=== What is expected ===
Print nothing but the lines below starting at the line that holds "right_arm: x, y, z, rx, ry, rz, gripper" and ending at the line that holds "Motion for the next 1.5", including both, each exactly as written.

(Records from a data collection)
>>>>>
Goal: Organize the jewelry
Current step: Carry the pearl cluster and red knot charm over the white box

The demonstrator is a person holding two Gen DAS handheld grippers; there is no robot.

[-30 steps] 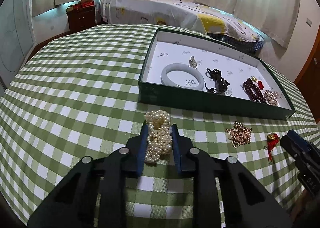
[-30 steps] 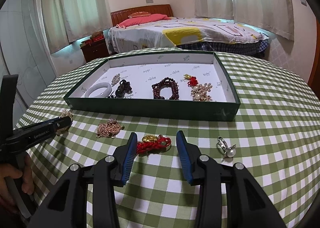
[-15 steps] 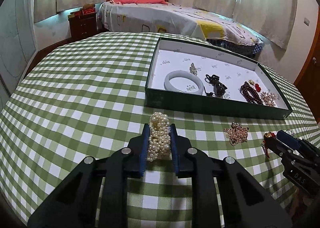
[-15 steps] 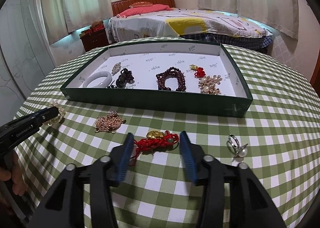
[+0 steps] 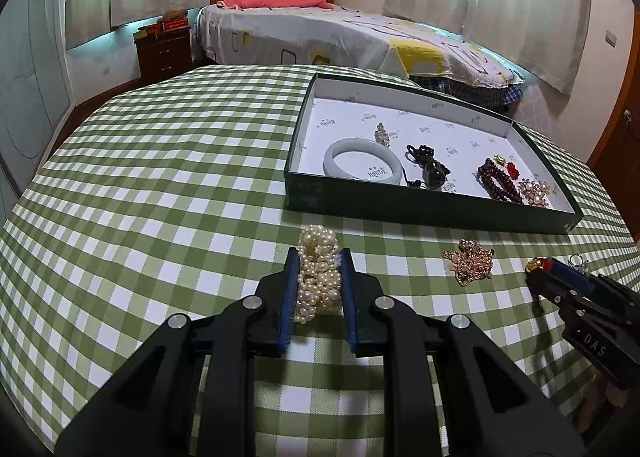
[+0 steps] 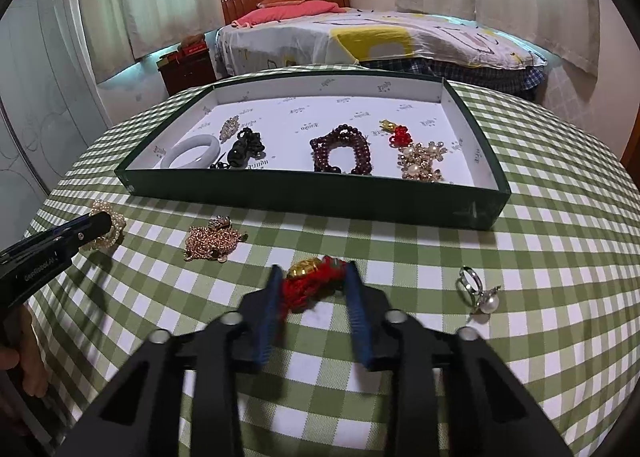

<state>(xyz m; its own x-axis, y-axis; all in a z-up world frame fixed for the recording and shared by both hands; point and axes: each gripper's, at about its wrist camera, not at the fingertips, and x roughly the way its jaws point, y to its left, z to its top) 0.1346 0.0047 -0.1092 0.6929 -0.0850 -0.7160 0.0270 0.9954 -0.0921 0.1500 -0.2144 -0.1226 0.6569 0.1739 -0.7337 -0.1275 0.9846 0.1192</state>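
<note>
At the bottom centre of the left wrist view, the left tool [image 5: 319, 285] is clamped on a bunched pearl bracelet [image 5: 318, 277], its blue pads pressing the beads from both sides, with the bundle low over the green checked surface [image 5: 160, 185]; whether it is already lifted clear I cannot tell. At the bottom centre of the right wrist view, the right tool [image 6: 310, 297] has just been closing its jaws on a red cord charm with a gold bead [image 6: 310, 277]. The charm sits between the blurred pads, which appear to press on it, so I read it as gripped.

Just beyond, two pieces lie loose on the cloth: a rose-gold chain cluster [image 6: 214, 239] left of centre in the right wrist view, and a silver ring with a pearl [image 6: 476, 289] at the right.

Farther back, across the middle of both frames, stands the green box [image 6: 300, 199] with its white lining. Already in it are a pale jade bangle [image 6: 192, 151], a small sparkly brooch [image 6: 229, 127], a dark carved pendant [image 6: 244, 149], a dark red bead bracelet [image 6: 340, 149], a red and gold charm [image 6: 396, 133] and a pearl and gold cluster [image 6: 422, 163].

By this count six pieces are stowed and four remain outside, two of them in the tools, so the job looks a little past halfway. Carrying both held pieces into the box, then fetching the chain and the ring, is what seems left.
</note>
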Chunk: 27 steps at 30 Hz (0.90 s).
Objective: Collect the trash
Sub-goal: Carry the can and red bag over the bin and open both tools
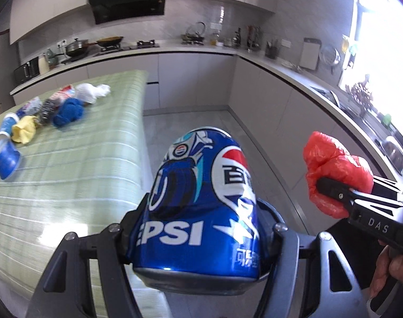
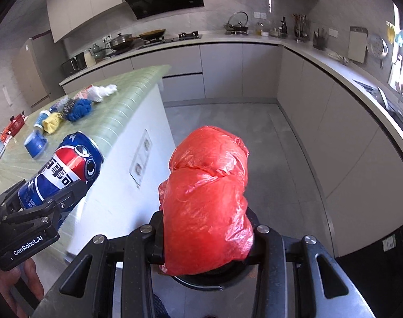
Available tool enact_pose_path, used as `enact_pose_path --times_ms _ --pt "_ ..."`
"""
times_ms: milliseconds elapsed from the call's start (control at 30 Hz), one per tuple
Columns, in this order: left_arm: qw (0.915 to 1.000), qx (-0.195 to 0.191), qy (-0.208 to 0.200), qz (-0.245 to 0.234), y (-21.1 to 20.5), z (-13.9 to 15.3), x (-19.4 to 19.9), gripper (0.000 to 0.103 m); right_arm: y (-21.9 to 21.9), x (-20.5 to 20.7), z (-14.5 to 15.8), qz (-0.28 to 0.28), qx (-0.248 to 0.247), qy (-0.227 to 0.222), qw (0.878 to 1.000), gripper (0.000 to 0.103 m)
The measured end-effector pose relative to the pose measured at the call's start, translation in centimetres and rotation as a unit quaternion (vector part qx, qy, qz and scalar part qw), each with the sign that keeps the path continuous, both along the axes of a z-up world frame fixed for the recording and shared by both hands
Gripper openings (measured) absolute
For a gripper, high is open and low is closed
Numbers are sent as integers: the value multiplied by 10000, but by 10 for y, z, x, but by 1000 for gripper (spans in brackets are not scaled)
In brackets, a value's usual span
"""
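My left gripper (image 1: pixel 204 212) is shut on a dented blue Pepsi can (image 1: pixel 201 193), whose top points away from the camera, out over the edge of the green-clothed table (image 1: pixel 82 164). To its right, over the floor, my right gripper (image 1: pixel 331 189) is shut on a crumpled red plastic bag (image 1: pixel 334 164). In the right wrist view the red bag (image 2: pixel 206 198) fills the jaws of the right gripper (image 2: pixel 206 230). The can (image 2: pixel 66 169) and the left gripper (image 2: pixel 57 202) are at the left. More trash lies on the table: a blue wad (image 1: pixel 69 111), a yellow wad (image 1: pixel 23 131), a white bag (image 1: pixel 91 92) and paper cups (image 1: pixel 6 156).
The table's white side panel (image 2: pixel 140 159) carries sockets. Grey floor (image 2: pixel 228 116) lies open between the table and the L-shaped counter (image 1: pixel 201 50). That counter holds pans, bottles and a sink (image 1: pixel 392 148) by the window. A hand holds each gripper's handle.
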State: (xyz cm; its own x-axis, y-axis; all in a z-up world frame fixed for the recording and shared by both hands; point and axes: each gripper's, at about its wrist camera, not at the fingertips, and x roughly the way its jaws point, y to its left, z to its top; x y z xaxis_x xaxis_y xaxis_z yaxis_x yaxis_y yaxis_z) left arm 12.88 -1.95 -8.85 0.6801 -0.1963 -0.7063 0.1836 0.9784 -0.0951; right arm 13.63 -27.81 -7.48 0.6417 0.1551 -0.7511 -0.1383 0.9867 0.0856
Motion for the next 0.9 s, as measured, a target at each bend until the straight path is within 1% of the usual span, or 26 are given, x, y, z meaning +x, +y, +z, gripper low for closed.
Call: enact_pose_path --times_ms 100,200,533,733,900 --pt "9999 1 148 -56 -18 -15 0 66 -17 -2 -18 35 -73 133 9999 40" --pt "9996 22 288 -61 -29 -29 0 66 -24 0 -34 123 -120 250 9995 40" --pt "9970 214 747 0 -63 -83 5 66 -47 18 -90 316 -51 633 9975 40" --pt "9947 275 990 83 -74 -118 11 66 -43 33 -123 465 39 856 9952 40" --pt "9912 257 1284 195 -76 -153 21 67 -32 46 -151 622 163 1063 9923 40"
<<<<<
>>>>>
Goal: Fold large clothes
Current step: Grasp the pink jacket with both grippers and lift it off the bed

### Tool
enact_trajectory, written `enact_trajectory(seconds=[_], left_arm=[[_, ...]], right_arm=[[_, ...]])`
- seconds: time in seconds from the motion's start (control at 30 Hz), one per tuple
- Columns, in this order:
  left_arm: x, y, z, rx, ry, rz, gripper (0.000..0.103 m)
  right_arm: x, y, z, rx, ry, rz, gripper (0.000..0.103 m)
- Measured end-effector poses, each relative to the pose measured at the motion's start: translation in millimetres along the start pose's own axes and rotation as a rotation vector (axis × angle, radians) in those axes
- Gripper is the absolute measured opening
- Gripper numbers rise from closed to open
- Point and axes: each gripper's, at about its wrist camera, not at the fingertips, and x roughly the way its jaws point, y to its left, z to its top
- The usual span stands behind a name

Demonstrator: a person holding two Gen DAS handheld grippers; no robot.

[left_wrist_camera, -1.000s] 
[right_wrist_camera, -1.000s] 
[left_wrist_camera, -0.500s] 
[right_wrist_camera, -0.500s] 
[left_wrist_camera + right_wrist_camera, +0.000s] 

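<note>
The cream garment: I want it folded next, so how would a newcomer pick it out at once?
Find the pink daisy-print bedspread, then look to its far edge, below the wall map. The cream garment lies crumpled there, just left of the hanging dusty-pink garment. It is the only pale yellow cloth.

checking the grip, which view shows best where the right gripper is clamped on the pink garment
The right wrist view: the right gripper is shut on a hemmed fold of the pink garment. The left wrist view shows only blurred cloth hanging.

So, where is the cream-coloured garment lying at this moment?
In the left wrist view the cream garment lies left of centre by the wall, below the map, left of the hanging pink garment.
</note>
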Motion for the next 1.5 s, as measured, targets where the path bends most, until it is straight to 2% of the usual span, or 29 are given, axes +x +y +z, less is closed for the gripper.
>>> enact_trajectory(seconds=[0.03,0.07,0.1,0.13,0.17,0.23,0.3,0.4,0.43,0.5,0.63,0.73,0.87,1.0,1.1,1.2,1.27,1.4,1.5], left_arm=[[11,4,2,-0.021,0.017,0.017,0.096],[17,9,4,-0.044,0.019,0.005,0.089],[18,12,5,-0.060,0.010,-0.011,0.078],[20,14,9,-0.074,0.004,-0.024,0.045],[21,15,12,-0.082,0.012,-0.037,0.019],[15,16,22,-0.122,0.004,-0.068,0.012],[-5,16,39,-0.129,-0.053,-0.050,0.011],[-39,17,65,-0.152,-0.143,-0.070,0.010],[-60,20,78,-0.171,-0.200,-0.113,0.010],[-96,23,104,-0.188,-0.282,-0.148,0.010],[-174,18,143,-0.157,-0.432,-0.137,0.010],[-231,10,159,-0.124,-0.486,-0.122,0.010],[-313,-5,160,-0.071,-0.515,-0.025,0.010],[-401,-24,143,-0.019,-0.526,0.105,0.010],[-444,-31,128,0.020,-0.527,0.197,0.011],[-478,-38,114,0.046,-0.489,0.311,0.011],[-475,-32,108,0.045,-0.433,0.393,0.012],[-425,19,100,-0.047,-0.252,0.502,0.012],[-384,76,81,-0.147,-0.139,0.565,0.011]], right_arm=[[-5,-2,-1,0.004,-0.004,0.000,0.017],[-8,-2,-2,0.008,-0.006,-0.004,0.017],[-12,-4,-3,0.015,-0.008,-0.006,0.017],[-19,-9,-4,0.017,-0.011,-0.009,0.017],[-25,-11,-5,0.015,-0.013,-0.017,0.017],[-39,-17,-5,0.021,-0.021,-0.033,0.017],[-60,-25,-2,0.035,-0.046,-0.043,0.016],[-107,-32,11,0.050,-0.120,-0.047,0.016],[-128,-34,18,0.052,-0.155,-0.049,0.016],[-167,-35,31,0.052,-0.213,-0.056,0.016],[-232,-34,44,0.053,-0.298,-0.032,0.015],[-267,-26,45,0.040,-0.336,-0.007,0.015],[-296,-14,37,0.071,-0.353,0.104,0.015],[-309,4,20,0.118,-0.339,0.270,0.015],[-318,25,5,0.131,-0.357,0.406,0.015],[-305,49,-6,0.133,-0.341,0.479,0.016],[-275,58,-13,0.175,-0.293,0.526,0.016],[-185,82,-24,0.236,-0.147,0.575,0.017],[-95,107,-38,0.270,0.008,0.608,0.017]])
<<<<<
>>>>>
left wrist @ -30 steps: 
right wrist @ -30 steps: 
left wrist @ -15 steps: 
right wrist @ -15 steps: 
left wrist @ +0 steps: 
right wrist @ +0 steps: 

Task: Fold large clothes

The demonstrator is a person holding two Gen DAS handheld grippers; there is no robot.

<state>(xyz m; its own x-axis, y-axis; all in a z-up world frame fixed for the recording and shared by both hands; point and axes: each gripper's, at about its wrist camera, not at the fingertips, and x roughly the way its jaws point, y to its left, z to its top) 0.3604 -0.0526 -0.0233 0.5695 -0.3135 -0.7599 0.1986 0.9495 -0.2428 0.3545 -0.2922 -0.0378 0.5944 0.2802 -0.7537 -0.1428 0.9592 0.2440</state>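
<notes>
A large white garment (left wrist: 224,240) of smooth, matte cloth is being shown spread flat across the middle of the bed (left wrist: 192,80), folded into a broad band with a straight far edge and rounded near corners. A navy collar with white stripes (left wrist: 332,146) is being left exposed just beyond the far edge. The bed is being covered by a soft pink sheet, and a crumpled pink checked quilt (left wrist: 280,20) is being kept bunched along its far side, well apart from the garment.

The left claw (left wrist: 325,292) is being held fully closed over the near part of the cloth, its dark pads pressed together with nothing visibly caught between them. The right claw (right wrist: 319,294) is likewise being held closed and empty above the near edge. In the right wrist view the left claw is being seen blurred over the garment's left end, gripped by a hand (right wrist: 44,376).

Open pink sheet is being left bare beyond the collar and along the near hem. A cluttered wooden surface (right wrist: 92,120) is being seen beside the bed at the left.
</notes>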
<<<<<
=== Written solution ===
  right_arm: x, y, z, rx, ry, rz, gripper (0.000..0.103 m)
- Measured end-effector poses, each relative to the pose measured at the motion's start: translation in millimetres along the start pose's own axes and rotation as a rotation vector (axis × angle, radians) in those axes
- Gripper is the absolute measured opening
- Gripper numbers rise from closed to open
- Point and axes: each gripper's, at about its wrist camera, not at the fingertips, and x roughly the way its jaws point, y to its left, z to its top
- The usual span stands behind a name

Demonstrator: a person holding two Gen DAS handheld grippers; no robot.

[left_wrist_camera, -1.000s] 
[right_wrist_camera, -1.000s] 
[left_wrist_camera, -0.500s] 
[right_wrist_camera, -0.500s] 
[left_wrist_camera + right_wrist_camera, +0.000s] 

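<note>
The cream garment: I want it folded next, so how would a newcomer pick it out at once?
Find the pink daisy-print bedspread, then look to its far edge, below the wall map. The cream garment lies crumpled there, just left of the hanging dusty-pink garment. It is the only pale yellow cloth.

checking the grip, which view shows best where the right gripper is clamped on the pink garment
The right wrist view: the right gripper is shut on a hemmed fold of the pink garment. The left wrist view shows only blurred cloth hanging.

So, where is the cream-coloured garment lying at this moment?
In the left wrist view the cream garment lies left of centre by the wall, below the map, left of the hanging pink garment.
</note>
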Motion for the next 1.5 s, as measured, targets where the path bends most, until it is straight to 2% of the usual span, or 29 are given, axes +x +y +z, less is closed for the gripper.

Nothing else is needed to complete the answer.